The high-dimensional nature of text makes distance calculations challenging, and outlier detection in text relies on a specific subset of models suited to this task. Furthermore, the concept of an outlier in text can be defined in different ways, including stylistic or factual outliers, requiring an understanding of a word’s meaning in relation to its surrounding text.
Similar to credit card fraud, which identifies unusual spending behavior, risk factors that represent outliers tend to contain very specific language with unusual phraseology, noted Barrett. The “normal” risk factor language tends to be very vague, but specific language and reference tends to indicate high-risk events.
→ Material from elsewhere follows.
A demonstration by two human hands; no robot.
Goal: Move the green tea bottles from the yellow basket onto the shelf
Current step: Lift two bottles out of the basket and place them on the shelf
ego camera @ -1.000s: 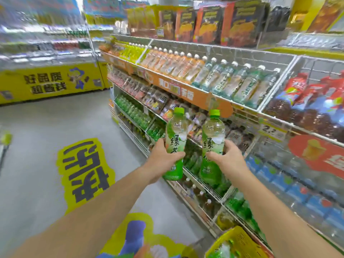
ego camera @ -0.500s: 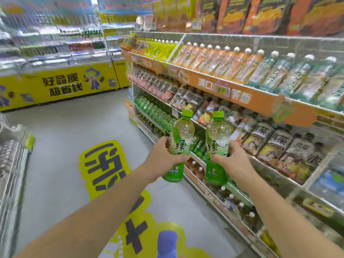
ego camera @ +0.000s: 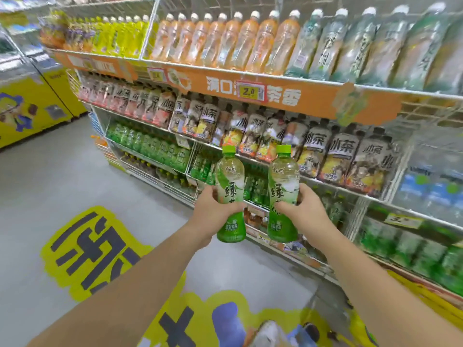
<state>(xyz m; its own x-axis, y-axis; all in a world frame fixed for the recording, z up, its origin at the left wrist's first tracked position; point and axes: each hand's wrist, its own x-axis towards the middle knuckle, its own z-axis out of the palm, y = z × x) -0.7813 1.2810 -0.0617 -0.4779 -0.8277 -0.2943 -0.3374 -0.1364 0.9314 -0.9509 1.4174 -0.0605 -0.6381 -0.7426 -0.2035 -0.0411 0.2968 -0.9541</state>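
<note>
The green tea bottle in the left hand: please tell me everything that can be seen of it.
The green tea bottle in the left hand is clear plastic with a bright green cap and a green and white label with large dark characters. Its lower part is solid green, its shoulder nearly transparent. It stands upright in the air before the shelf, not resting on anything. The left hand wraps its middle; fingers cross the label. It hangs beside the other bottle, apart from it.

Shop aisle (price-tagged drink shelves (ego camera: 250, 78))
</note>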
To perform outlier detection, the text is first converted to a mathematical representation from which word-co-occurrence distances can be calculated. In the general approach, a centroid is calculated and words that are very far from that centroid don’t fit in. Those become the outliers that we flag.
“In our research, we found the best model was based on non-negative matrix factorization, which is a fancy way of saying you’re trying to reconstruct a piece of data. Where you can’t do it, the “residuals” — or parts that don’t fit — tend to be associated with anomalous language,” said Barrett. “We’re looking at these very closely and pulling them out as outliers – unusual words or phrases that can’t be factorized. This method turned out to be very robust at finding the instances of true outliers.”
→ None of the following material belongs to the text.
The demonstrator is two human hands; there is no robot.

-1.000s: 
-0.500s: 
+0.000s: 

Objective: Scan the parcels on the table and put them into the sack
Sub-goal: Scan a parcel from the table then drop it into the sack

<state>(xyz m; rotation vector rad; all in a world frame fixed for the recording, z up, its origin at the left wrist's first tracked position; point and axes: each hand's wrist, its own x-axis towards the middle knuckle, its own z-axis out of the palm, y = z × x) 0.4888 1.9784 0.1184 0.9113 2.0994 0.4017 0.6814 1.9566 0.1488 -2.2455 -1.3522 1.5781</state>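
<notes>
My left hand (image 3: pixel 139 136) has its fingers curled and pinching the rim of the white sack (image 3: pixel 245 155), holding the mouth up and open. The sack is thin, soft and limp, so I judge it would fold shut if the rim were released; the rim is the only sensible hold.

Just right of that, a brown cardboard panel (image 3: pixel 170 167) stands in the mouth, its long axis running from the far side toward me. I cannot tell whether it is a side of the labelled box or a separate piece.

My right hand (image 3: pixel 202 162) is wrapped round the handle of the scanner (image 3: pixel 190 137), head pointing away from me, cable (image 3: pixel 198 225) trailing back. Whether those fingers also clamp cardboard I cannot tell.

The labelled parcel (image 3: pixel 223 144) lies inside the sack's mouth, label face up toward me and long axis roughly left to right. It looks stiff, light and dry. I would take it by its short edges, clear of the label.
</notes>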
Calibration for Anomaly Detection
A well-calibrated machine learning model produces scores that reflect the true probability that certain events will occur. Any domain where a human must make a decision based on model scores can benefit from well-calibrated models, especially when the financial or human cost of making an ill-informed decision is great. Examples could include automated medical diagnosis, detecting credit card fraud, or predicting market volatility.
A model outputting a score of 0.9 for an input might seem more likely than a score of 0.4, but that 0.9 may not reflect a 90% probability — unless the model is well-calibrated. By calibrating a machine learning model, scores can be reliably interpreted as probabilities.
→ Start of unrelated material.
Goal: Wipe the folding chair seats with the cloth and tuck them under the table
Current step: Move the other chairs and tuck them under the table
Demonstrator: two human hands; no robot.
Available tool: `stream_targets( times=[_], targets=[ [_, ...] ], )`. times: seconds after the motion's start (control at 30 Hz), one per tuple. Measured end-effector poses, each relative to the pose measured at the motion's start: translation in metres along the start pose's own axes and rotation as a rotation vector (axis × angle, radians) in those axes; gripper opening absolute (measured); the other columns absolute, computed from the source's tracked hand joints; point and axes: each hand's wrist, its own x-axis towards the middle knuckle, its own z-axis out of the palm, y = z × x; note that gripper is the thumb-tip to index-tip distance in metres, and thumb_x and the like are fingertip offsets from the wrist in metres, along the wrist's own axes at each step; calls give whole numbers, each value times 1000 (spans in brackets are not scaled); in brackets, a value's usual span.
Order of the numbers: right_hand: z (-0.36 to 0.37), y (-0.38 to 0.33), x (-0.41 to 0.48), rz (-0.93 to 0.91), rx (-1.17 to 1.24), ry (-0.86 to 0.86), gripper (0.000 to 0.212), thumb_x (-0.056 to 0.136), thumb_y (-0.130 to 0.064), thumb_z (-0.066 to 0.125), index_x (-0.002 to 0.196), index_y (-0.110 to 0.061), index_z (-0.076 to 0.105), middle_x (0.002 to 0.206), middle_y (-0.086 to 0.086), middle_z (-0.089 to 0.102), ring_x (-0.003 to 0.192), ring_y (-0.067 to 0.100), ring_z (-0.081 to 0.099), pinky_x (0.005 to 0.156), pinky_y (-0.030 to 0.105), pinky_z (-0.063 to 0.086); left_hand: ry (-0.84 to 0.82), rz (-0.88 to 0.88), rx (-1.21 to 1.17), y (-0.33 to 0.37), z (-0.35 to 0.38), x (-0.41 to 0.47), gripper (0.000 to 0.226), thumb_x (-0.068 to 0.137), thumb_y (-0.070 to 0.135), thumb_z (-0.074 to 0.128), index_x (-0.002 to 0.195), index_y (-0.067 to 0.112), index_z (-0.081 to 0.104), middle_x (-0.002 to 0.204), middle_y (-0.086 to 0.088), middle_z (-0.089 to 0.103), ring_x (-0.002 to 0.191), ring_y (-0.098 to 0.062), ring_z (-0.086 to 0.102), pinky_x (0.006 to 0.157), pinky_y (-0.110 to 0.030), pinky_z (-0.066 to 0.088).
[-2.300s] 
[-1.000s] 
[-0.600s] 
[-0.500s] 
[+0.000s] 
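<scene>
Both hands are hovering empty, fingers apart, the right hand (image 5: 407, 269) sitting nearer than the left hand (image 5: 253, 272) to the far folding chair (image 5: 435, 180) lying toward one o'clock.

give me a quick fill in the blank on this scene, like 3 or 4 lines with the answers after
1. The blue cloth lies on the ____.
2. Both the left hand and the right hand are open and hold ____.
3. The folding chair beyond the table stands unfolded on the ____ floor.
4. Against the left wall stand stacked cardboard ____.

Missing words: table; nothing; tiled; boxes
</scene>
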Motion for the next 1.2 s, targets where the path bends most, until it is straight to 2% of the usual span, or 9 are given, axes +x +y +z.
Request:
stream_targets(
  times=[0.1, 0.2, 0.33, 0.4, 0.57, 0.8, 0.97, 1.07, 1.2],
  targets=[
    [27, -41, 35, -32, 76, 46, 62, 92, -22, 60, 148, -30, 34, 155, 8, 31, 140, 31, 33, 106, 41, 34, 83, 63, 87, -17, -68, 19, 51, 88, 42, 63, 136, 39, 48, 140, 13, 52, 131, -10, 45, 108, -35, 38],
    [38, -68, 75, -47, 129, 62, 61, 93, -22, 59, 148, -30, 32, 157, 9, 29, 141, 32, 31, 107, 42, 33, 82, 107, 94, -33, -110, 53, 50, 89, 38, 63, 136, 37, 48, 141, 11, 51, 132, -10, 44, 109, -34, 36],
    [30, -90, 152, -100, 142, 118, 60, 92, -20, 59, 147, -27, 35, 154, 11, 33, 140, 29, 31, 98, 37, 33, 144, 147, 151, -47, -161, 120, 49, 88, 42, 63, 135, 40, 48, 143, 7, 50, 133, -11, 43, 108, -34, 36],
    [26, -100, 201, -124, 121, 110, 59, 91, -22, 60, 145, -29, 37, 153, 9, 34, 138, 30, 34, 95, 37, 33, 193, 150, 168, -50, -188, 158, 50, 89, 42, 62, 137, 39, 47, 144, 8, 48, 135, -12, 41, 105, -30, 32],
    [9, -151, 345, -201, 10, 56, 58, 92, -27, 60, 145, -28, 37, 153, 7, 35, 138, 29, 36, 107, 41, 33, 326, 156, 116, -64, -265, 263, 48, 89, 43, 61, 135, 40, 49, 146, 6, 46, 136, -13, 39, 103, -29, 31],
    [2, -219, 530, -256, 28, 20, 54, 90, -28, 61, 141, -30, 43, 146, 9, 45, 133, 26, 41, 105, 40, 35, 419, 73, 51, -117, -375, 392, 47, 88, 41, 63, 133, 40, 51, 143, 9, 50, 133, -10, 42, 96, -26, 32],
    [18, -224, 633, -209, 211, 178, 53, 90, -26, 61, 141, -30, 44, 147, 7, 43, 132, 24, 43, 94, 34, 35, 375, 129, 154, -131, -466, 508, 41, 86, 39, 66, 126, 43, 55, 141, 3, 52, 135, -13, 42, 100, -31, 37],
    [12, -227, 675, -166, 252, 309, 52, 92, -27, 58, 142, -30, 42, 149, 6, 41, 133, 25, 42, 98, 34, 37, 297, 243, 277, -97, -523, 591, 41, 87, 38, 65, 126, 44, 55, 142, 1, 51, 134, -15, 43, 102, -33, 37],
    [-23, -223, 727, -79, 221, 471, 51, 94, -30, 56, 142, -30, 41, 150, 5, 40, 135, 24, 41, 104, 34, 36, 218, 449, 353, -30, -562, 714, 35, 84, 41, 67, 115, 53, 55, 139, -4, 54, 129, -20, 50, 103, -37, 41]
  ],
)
“Well-calibrated models help decision-makers take action based on these scores and also allow them to combine scores from many models,” said Benton. “Well-calibrated models can be used in an ensemble to produce a better classifier in a long pipeline.”
Models are typically trained on data with balanced classes, with all labels roughly being equally likely. However, this research focuses on calibrating models trained on datasets with many more negative examples than positive ones.
Models can be calibrated in several ways, including temperature scaling. “While this is the simplest technique, it has been shown to be extremely effective across a range of datasets and models,” said Benton. “All you do is divide model scores by a fixed temperature – if the temperature is high, it’ll pull the model scores sharply to 50%, while if temperature is small, it’ll only temper model scores slightly.” For example, a model score of 0.1 would be moved to 0.15, and a score of 0.9 would be lowered to 0.85.
While temperature scaling works very well for standard benchmark datasets, classifiers trained as anomaly detectors require a different approach. Classifiers trained on very imbalanced classes tend to be well-calibrated when predicting negative examples, but are poorly calibrated when predicting anomalous classes.
The proposed model, called Charcoal Grill Scaling, is an extension of temperature scaling that offers more flexibility to calibrate score distributions generated by anomaly detectors. Rather than having a single temperature to reduce model confidence for all predictions, the temperature depends on the region the score is in. This allows the calibration model to avoid shifting scores where the classifier is well calibrated, and reducing model confidence in regions where the classifier is poorly calibrated.